Victoria Falls: Tourism crippled by Covid at world's natural wonder
Video report by ITV News Senior International Correspondent John Irvine
It’s rare to have a natural wonder of the world to wonder at on your own. But that was how it was when we went to Victoria Falls in Zimbabwe.
For most of the time we spent marveling at this epic spectacle we were the only visitors on site. And with the Zambezi River in full flow the falls are looking their best.
They are cascading into a chasm twice as deep as Niagara at a rate of roughly eight million litres a second.
But over the last year the waters of the Zambezi aren’t the only thing to have fallen off a cliff here – tourist numbers have too. And that has had consequences for all the locals, human beings and animals alike.
In the years BC (Before Covid) Victoria Falls was this country’s boom town, attracting a million tourists a year. The world-famous charmer, the Victoria Falls Hotel, has 161 rooms. Today just one of them is occupied.
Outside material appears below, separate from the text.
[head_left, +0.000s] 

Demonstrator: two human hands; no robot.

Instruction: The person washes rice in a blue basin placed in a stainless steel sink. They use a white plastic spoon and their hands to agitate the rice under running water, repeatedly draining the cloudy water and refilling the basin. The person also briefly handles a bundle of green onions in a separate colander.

At the hotel we stayed at I was the fifth guest to check in since March last year. The souvenir sellers are struggling to get by.
They are praying that Easter brings an end to the visitor drought.
In Southern Africa about 10% of the money that tourism brings in goes to conservation and the battle against poaching. Over the last year poaching has increased in the national parks that surround the falls.
Increasingly desperate people have resorted to poaching bush meat to get by. Through their absence tourists have highlighted the vital role they play in preserving this environment and its riches.
So everyone is keeping fingers crossed that a return to the good times is just around the corner. For them it’s a cruel irony that in the absence of anyone to see them Victoria Falls have rarely looked better.